Le crépuscule tombait et le soleil couchant projetait ses rayons dorés sur la campagne. Près de l'écurie se tenait un destrier noir. Sa selle en cuir rouge, ses rênes rouges et son bridon étincelant accentuaient encore sa beauté extraordinaire.

Yu Chi Mingyue sourit et dit : « Tu t'en souviens encore, n'est-ce pas ? Le cheval que ton grand-père t'a offert. J'ai cherché longtemps avant de trouver cette selle et ce filet qui lui vont si bien. N'est-ce pas magnifique ? »

Di Xiu fut profondément ému et submergé par une vague d'émotion. C'était son anniversaire, et il avait imaginé qu'elle serait occupée à le fêter.

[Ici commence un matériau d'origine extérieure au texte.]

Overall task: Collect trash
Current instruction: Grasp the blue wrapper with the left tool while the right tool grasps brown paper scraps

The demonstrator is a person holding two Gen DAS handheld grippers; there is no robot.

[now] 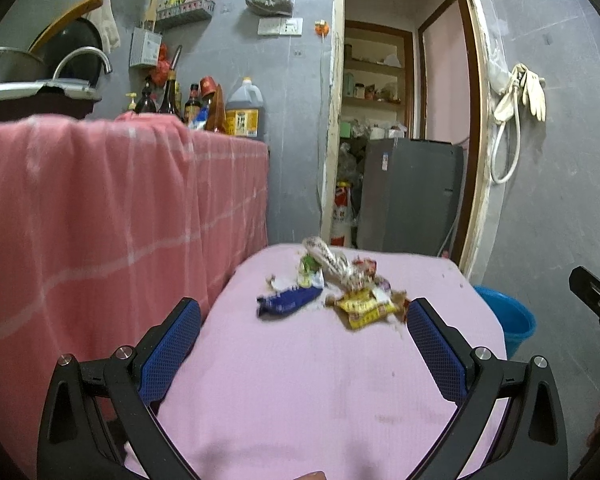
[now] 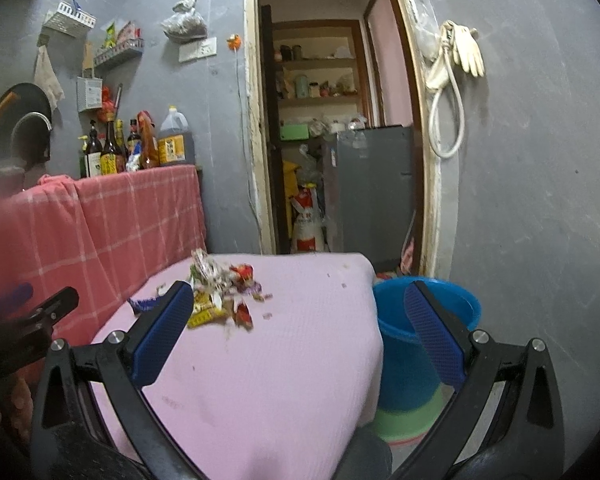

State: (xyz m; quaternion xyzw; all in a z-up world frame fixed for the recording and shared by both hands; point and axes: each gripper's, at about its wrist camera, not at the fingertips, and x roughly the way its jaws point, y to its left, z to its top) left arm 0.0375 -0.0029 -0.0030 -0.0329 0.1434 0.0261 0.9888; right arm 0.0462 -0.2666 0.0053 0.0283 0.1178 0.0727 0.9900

Mais au lieu de cela, elle avait passé la majeure partie de la journée à chercher une selle…

« Qu'est-ce qui ne va pas ? Ça n'a pas l'air bien ? » demanda Yu Chi Mingyue, un peu déçue.

« Ça a l'air bien. » Di Xiu hocha la tête et répondit avec un sourire.

Yu Chi Mingyue sourit de nouveau, le visage rayonnant de joie. Elle le tira vers le cheval et dit : « J'ai entendu dire que personne d'autre que grand-père ne pouvait le monter. Pourquoi ne pas essayer ? »

Di Xiu hocha la tête et caressa doucement l'encolure du cheval.

Le cheval le reconnut naturellement, et son arrogance passée disparut, ne laissant place qu'à la docilité.

Di Xiu monta à cheval et desserra les rênes. La monture, obéissant, s'élança au galop. Sous le soleil couchant, dans la lueur des nuages rosés du soir, le cheval filait à toute allure, aussi rapide que le vent. La lumière déclinante brisait l'impalpable. Ses mouvements gracieux et agiles étaient sans pareils.

Tandis que Yu Chi Mingyue le regardait s'approcher d'elle à cheval, elle eut l'impression que la scène qui se déroulait sous ses yeux ressemblait à un tableau.

Une fois qu'il eut maîtrisé son cheval et qu'il se fut arrêté, elle s'approcha de lui, le regarda avec un sourire et dit : « Donnons-lui un nom. »

Di Xiu réfléchit un instant et dit : « Xi Zhui. »

« Xi Zhui… » Yu Chi Mingyue leva les yeux et vit le soleil se coucher à l’ouest, ses derniers rayons s’estompant. Le magnifique crépuscule touchait à sa fin. Repensant à ce nom, elle le trouva de plus en plus beau et unique. Elle hocha la tête et sourit : « Appelons-le Xi Zhui. »

Di Xiu sourit, lui tendit la main et l'invita à monter sur son cheval.

Au moment où Yu Chi Mingyue s'apprêtait à accepter l'invitation, quelqu'un cria sèchement : « Mingyue ! Éloigne-toi de lui ! »

Yu Chi Mingyue, surprise, se retourna et vit Ming Shuangchen à la tête d'un groupe de serviteurs, le visage empli de colère. Perplexe, elle resta sans voix, se contentant d'appeler timidement : « Mère ? »

Voyant qu'elle ne bougeait pas, la colère de Ming Shuangchen redoubla. Elle arracha le fouet des mains de la servante, fit quelques pas en avant, tira Yuchi Mingyue derrière elle et frappa Di Xiu avec le fouet.